Bossert admits that Trinity's services require a degree of interception that most companies would never accept from a government agency. "In the American set of values, the government should not do this," Bossert says. "This needed to be a commercial entity."
But Trinity also hints that the service it's selling has been used by the federal government for years in some form, though only to protect Department of Defense computers. Ryan's bio on the Trinity website credits him as having "invented Proactive Threat Interference®, the approach used to reduce the risk of cyber threats to the nation’s military networks." (Whatever form this took, of course, it doesn't seem to have prevented the Pentagon from suffering periodic significant data breaches.) Ryan declined to offer more details, but Bossert adds elliptically, "We’re going to make this better and commercially available for the first time."
A Middle Path
When Trump appointed Bossert as homeland security adviser in early 2017, former White House security officials from previous administrations described him as "level-headed" and "reasoned", an outlier in an administration populated with extremists, former lobbyists, and neophytes. And Trinity in some sense represents an extension of Bossert's approach in the White House: a focus on punishing adversaries rather than merely defending victims.
Bossert led efforts, for instance, to call out the North Korean government hackers responsible for unleashing the WannaCry ransomware worm in May of 2017 and the Russian military hackers who released the destructive NotPetya worm a month later. The White House imposed new sanctions on Russia in response to the NotPetya attack as well as intrusions into the US electrical grid, and the Department of Justice eventually charged one North Korean hacker with criminal hacking related to WannaCry.

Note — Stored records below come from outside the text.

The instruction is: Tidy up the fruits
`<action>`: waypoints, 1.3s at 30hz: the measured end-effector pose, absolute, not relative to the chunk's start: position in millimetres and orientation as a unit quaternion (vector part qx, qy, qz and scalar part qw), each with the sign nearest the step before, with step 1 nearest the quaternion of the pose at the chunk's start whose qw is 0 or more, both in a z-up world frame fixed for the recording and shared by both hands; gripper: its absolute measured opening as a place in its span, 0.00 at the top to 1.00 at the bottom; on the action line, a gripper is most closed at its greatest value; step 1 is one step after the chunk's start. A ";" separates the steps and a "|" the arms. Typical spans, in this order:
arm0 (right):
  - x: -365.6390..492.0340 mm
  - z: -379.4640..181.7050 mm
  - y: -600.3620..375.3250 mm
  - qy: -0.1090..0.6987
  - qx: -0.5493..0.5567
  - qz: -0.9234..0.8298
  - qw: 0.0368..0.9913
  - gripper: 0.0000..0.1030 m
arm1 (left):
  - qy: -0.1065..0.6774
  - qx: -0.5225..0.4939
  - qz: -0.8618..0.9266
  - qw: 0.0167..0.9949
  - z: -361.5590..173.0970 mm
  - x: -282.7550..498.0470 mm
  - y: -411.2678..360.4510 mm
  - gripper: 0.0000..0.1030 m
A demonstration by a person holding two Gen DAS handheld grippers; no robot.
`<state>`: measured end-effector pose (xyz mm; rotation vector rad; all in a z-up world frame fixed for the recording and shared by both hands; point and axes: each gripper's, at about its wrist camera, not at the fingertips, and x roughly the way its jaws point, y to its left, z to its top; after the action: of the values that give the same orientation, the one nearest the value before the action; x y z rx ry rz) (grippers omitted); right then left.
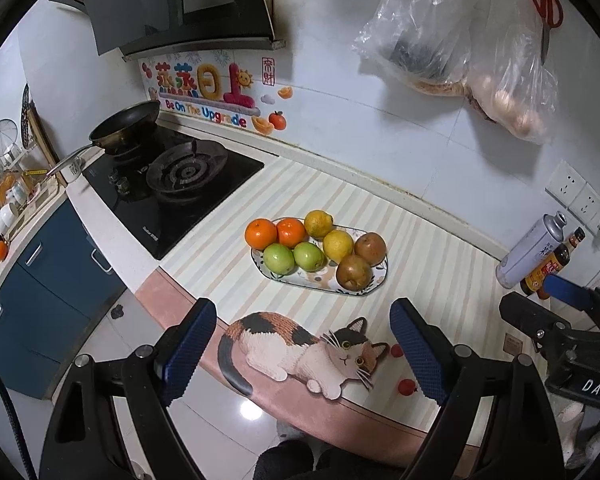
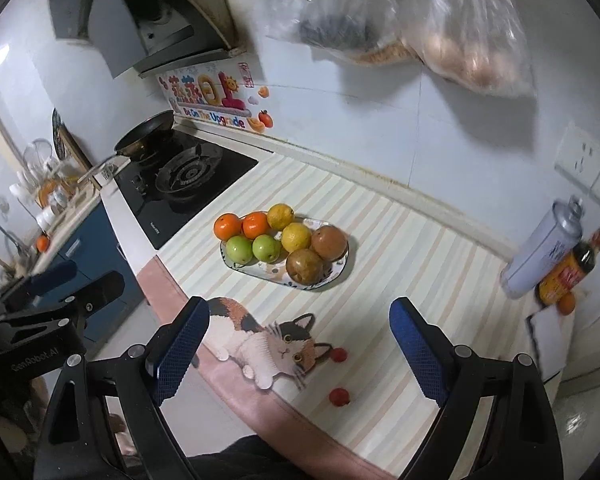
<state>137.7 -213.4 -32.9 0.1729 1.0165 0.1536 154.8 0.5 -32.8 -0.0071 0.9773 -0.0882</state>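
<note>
An oval patterned plate (image 1: 364, 291) (image 2: 334, 278) stands mid-counter on a striped mat. It holds two oranges (image 1: 261, 233), two lemons (image 1: 338, 245), two green apples (image 1: 279, 258) and two brown round fruits (image 1: 354, 273). My left gripper (image 1: 303, 312) hovers open and empty over the mat's near edge, short of the plate. My right gripper (image 2: 300, 308) hangs beside it, also open and empty, and its fingers (image 1: 568, 290) show at the right of the left wrist view. A small orange fruit (image 2: 567, 304) lies by the bottles at the right.
A gas hob (image 1: 180, 192) with a frying pan (image 1: 126, 122) lies left of the mat. A spray can (image 1: 528, 248) and a sauce bottle (image 1: 552, 264) stand at the right. Plastic bags (image 1: 500, 72) hang on the wall. Two small red balls (image 2: 339, 355) sit beside the mat's cat picture (image 2: 276, 344).
</note>
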 end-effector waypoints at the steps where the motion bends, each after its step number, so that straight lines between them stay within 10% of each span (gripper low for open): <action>1: 138.6 -37.8 -218.3 0.490 0.091 0.071 0.864 0.09 | 0.473 -0.002 -0.043 0.880 -36.5 156.3 -1.0 0.14; 9: 149.7 -163.7 -277.5 0.586 0.154 0.024 0.795 0.11 | 0.524 0.059 -0.026 0.849 -105.8 175.7 -39.0 0.00; 20: 127.1 -329.6 -245.9 0.696 0.171 0.064 0.694 0.51 | 0.624 0.118 -0.030 0.772 -219.2 196.3 -78.1 0.00; 24: 121.6 -344.9 -237.6 0.695 0.164 0.074 0.696 0.68 | 0.645 0.116 -0.031 0.755 -240.7 198.6 -81.0 0.00; 34: 103.7 -321.7 -291.8 0.663 0.196 0.019 0.722 0.68 | 0.675 0.056 -0.126 0.724 -275.8 201.1 -127.8 0.02; 39: 91.9 -322.1 -320.5 0.660 0.209 -0.012 0.722 0.68 | 0.697 0.034 -0.176 0.694 -301.6 202.7 -159.5 0.27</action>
<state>91.9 -320.5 -322.1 0.4617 1.4580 -0.0258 202.7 -159.5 -301.6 0.0753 1.5565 -0.3935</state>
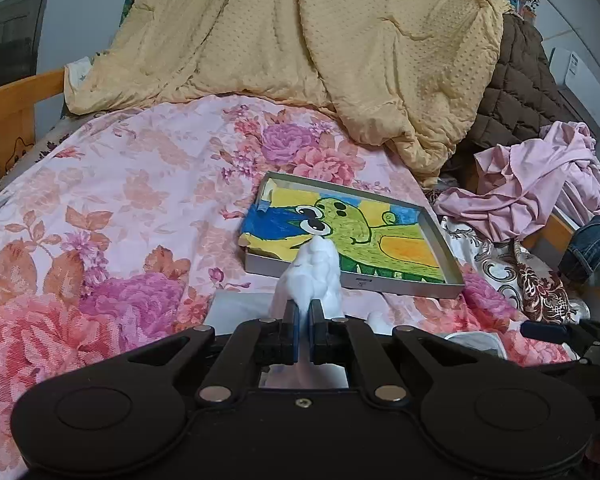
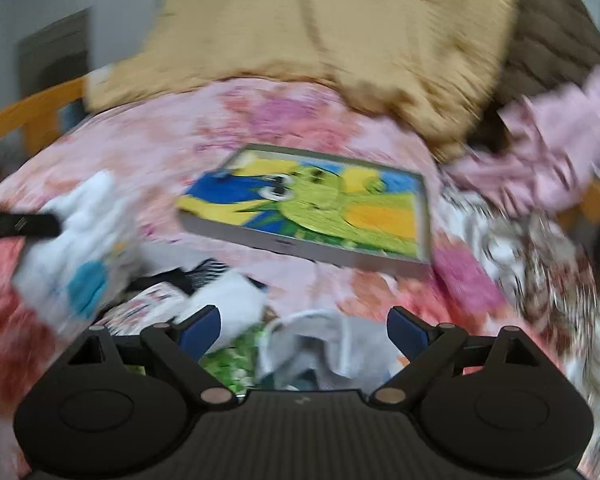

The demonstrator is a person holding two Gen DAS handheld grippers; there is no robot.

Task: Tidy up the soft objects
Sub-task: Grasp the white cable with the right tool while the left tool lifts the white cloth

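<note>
My left view sharp, soft even daylight, faint shadows; right view smeared by motion blur; both bend at fisheye edges, corners dark; no glare

We record the left claw (image 1: 304,314) as matt black plastic with blue rubbery pads and bright metal pivot pins; the white sock (image 1: 314,276) in it is a nubbly knit. The bedspread (image 1: 132,184) is smooth printed cloth with slight sheen. The yellow blanket (image 1: 300,40) shows a raised dot texture, the brown quilt (image 1: 516,92) stitched padding. The tray (image 1: 452,280) looks like dull grey metal, its picture (image 1: 380,236) waxy crayon on paper. The bed rail (image 1: 16,96) is varnished wood.
</note>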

"My premise coming in, which I maintained through my entire time there, was to be aggressive, active about attribution," Bossert says of his tenure in the executive branch. "It isn’t for the sake of knowledge alone. It’s for the sake of punitive action when you’ve determined a culprit."
When John Bolton took over as national security adviser in April 2018, another round in the Trump administration's ongoing game of musical chairs, Bossert resigned after a little over a year on the job. Despite his punitive focus on adversaries, he's since criticized national security adviser John Bolton's apparent appetite for more aggressive cyberoffense. With Trinity, Bossert says he sees an opportunity to continue what he describes as a middle path that threads between passive defense and bellicose retaliation. He also just might get rich in the process.
"I didn’t leave the White House mad, but I left before I was able to fulfill the mission I wanted to fulfill," Bossert says. "There’s no reason why, in this great country, I can’t go out and do it the old fashioned way: for profit."